Sprinting is no exception. Muscular power is the key to all cycling abilities. It is important to have the strength to overcome air resistance and gravity. You also need to be able to sprint with enough energy. If you lack the muscle part, it doesn’t matter how much cardio fitness you have. You will always be on the back! This muscular power is mostly associated with cycling-specific muscle groups in the lower physique. However, higher body energy plays a role in dash power as effectively. Two areas are available to develop such power. The first is through discipline-specific strength training, and the second is by using exercises that are specifically designed to build muscular power. Later, we’ll expand on these two topics.
Sprinting is not complete without a good leg pace. When we talk about leg speed or pace skills, it’s important to not confuse them with the speed at which you ride your bike down the road or path. In this case, we’re referring to the efficiency and pedaling system with which you are able to propel your bike forward. It’s not always easy to recruit both large and small muscles in a way that produces highly efficient but environmentally friendly pedal strokes. This is a learned talent that requires practice and concentration, just like any other aspect of coaching. Learning to improve your cadence through extraordinarily high output efforts will result in higher efficiency and financial system, thus resulting in a greater speed.
How to Become a Better Sprinter
Early in the season is when you can start to become a better sprinter. The traditional base interval training is where the foundation for speed and power in dash must be laid. The first step is to build muscular power. This will help you extend your energy. When integrating power training into your cycling, a periodized power coaching strategy is essential. Focus on dynamic and prime-movers that closely mimic the pedal stroke. Step-ups, lunges and squats are great exercises for building muscle power. These classes are based on your individual needs as an athlete. As you progress through the different levels of base intervals, the goal is usually to combine progressively heavier work with explosive movements.
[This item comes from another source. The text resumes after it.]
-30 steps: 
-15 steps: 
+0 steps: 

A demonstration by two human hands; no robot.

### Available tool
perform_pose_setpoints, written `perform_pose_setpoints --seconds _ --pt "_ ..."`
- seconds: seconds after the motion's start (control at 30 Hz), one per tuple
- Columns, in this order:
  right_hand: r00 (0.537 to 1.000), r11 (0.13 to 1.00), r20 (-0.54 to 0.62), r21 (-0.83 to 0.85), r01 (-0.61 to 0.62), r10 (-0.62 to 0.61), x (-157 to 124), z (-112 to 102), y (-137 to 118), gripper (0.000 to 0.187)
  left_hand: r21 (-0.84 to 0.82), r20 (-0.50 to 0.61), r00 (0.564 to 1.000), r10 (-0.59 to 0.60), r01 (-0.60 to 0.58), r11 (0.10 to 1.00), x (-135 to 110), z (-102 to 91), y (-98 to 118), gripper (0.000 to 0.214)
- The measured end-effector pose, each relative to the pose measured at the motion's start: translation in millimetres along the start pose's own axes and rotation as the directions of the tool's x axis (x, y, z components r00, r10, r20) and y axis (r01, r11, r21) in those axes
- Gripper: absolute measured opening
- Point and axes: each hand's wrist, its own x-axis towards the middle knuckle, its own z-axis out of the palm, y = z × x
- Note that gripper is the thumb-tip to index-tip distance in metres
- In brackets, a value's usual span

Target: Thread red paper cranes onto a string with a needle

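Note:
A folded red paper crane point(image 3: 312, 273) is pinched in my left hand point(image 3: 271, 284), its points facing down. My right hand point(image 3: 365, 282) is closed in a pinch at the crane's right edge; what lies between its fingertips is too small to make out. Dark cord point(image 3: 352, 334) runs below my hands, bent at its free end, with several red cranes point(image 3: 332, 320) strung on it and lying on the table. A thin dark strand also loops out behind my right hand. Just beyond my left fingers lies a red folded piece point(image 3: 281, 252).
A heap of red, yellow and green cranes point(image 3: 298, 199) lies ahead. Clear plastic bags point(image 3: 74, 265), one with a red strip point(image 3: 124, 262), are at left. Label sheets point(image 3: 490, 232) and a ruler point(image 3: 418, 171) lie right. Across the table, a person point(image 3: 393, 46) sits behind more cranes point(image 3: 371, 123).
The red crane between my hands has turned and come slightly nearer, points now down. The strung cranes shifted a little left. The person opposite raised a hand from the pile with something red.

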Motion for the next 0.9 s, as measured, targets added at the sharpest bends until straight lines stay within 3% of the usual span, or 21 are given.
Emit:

You need a strong base to ensure your high-finish energy is durable. The first step is to focus on your cardio endurance. Spending time in zone 2 is a great way to build cardio endurance. These low-intensity runs facilitate many physiological changes. These changes can include increasing your VO2 max, becoming more efficient at delivering O2 rich blood to muscle tissues, increased enzymes for energy supply, and much, far more. Most riders believe that the only way to increase their dash speed is to train above their lactate threshold. This mentality leads to an insufficient basis and a lack of fundamentals. Remember, gradual practice is the key to being quick!
Once you have taken the time to build your cardio endurance and combine weight training, it is time to perform exercises that help develop your dash. When working to improve a specific talent, it’s important to be very specific. These exercises focus on building the two major components of sprinting: muscular drive and leg speed. To track your progress, begin your sprinting section with a dash power test. From a rolling start, after a proper warm up, perform 8 pedal strokes each side (16 total) as quickly and as hard as you can. The peak energy you have for these eight strokes will be a good indicator of your dash power. Test your dash power every 4-6 weeks and see if you’re seeing positive changes.
It is not only dash power that’s important, but also efficiency and style. During a trip, sprint for 5-10 seconds both out of the saddle and in. Then take 3-5 minutes to recover your form. Keep the intensity in these tests so that you can focus on your execution, and not just energy. You’ll then need to focus on your explosive energy. You can do this by adding “jumps” to your journey. A soar can be a very fast, high-powered surge. It’s usually around 12 crank rotations. They must be performed at maximum effort and high cadence. These are usually performed in sets where you take little rest between 3-5 leaps and then a few minutes of recovery before performing the next set.
Sprinting requires practice and focused training. Base intervals are the best time to make a good sprint, with an emphasis on cardio endurance and power building. Base training is the only way to prepare your body to handle the depth and power required for dash development. Once you have built the proper basis, you can then combine dash-specific exercises to help hone your kind, efficiency and power. The challenge of learning to combine all the elements of a dash at the right time makes it a very exciting and difficult skill for a biker.
Taylor Thomas, the founder and chief coach of Thomas Endurance Teaching, has more than a decade’s experience in the endurance sports business, as an athlete and coach, race promoter and staff organizer. TEC offers professional level coaching to athletes at all levels of ability and focuses on a scientific, metrics-based approach to endurance sports. They coach athletes in every discipline of running and cycling. Browse their pre-built coaching plans on TrainingPeaks, or for extra info on private teaching and customized coaching plans go to www.thomasendurancecoaching.com. Follow TEC on Twitter @endurance_coach.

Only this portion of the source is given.